- _WORK INSTRUCTION_
Leave every picture out and return the rest of the listing verbatim.

------ DATASET SECTION ------

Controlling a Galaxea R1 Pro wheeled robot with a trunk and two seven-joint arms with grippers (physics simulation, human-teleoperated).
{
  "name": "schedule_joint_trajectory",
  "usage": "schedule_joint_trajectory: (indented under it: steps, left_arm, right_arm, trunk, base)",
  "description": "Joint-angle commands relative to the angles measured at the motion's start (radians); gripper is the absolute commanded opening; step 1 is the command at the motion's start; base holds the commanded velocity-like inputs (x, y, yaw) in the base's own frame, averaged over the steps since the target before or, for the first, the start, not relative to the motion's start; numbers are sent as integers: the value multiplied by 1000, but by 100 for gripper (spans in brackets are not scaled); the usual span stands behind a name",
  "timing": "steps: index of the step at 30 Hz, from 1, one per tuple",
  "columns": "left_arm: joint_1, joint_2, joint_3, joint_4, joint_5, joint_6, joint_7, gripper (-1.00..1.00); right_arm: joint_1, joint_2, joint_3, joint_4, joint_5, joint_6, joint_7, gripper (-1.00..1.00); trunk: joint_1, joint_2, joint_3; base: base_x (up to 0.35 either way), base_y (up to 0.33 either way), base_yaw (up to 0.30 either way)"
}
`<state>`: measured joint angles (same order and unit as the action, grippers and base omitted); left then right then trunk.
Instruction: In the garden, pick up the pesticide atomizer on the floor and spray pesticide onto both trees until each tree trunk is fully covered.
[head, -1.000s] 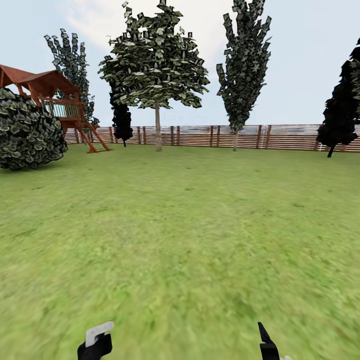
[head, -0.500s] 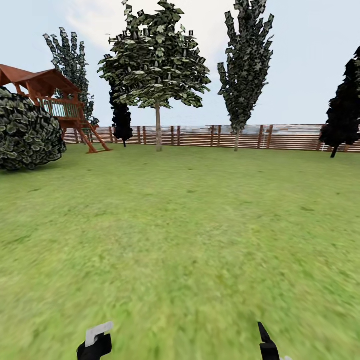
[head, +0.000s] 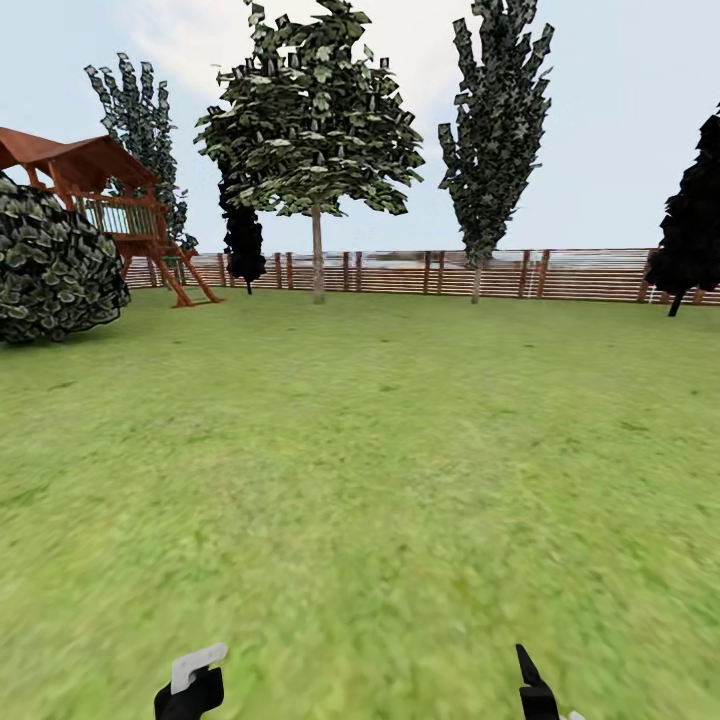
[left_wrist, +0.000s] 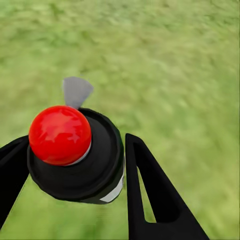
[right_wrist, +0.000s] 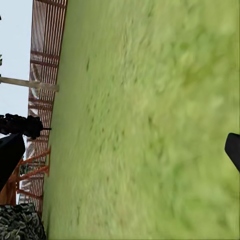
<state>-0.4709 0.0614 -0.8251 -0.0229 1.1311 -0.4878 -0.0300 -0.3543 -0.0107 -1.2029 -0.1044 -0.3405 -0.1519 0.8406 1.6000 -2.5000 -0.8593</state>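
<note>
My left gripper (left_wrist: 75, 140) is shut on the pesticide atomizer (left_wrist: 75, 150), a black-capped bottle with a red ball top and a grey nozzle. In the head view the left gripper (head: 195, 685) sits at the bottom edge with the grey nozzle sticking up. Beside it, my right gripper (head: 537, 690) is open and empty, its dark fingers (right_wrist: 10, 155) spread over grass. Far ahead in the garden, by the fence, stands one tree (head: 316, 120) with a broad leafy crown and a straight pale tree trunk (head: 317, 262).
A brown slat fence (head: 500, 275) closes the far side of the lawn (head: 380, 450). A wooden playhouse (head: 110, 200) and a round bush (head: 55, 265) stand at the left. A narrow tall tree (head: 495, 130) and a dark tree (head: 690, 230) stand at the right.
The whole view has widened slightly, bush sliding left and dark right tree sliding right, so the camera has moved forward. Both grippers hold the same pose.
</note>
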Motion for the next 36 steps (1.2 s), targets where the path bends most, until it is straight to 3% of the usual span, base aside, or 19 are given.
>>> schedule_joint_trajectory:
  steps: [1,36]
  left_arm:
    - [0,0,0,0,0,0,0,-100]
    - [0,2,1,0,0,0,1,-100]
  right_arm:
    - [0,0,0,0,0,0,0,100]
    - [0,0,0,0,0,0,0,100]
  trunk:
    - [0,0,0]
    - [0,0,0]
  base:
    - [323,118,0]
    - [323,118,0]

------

- _EXERCISE ANSWER_
Controlling a Galaxea R1 Pro wheeled robot with a trunk and two seven-joint arms with grippers (physics simulation, human-teleoperated).
{
  "name": "schedule_joint_trajectory",
  "usage": "schedule_joint_trajectory: (indented under it: steps, left_arm, right_arm, trunk, base)",
  "description": "Joint-angle commands relative to the angles measured at the motion's start (radians); gripper is the absolute commanded opening; step 1 is the command at the motion's start; base holds the commanded velocity-like inputs (x, y, yaw) in the base's own frame, averaged over the steps since the target before or, for the first, the start, not relative to the motion's start; numbers are sent as integers: the value multiplied by 1000, but by 100 for gripper (spans in brackets are not scaled); the usual span stands behind a name",
  "timing": "steps: index of the step at 30 Hz, from 1, one per tuple",
  "columns": "left_arm: joint_1, joint_2, joint_3, joint_4, joint_5, joint_6, joint_7, gripper (-1.00..1.00); right_arm: joint_1, joint_2, joint_3, joint_4, joint_5, joint_6, joint_7, gripper (-1.00..1.00); trunk: joint_1, joint_2, joint_3; base: base_x (up to 0.35 either way), base_y (up to 0.33 either way), base_yaw (up to 0.30 either way)"
}
`<state>`: measured joint angles (same order and unit as the action, grippers and base omitted); left then right then trunk.
Instruction: In the garden, pick up the pesticide atomizer on the floor and spray pesticide onto both trees until each tree trunk is fully covered.
[head, -1.000s] 
[head, -0.500s] 
[head, +0.000s] 
[left_wrist, +0.000s] 
[right_wrist, +0.000s] 
<state>-0.4709 0.0614 -0.8251 -0.0229 1.1311 -0.4878 -0.0300 -0.3543 -0.0107 -1.2029 -0.1044 -0.3405 -0.1519 0.8406 1.6000 -2.5000 -0.8593</state>
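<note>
My left gripper (left_wrist: 75, 140) is shut on the pesticide atomizer (left_wrist: 75, 150), a black-capped bottle with a red ball top and a grey nozzle. In the head view the left gripper (head: 195, 685) sits at the bottom edge with the grey nozzle sticking up. Beside it, my right gripper (head: 537, 690) is open and empty, its dark fingers (right_wrist: 10, 155) spread over grass. Far ahead in the garden, by the fence, stands one tree (head: 316, 120) with a broad leafy crown and a straight pale tree trunk (head: 317, 262).
A brown slat fence (head: 500, 275) closes the far side of the lawn (head: 380, 450). A wooden playhouse (head: 110, 200) and a round bush (head: 55, 265) stand at the left. A narrow tall tree (head: 495, 130) and a dark tree (head: 690, 230) stand at the right.
The whole view has widened slightly, bush sliding left and dark right tree sliding right, so the camera has moved forward. Both grippers hold the same pose.
</note>
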Motion for the next 36 steps (1.2 s), targets where the path bends most, until it is straight to 3% of the usual span, base aside, or 19 are given.
>>> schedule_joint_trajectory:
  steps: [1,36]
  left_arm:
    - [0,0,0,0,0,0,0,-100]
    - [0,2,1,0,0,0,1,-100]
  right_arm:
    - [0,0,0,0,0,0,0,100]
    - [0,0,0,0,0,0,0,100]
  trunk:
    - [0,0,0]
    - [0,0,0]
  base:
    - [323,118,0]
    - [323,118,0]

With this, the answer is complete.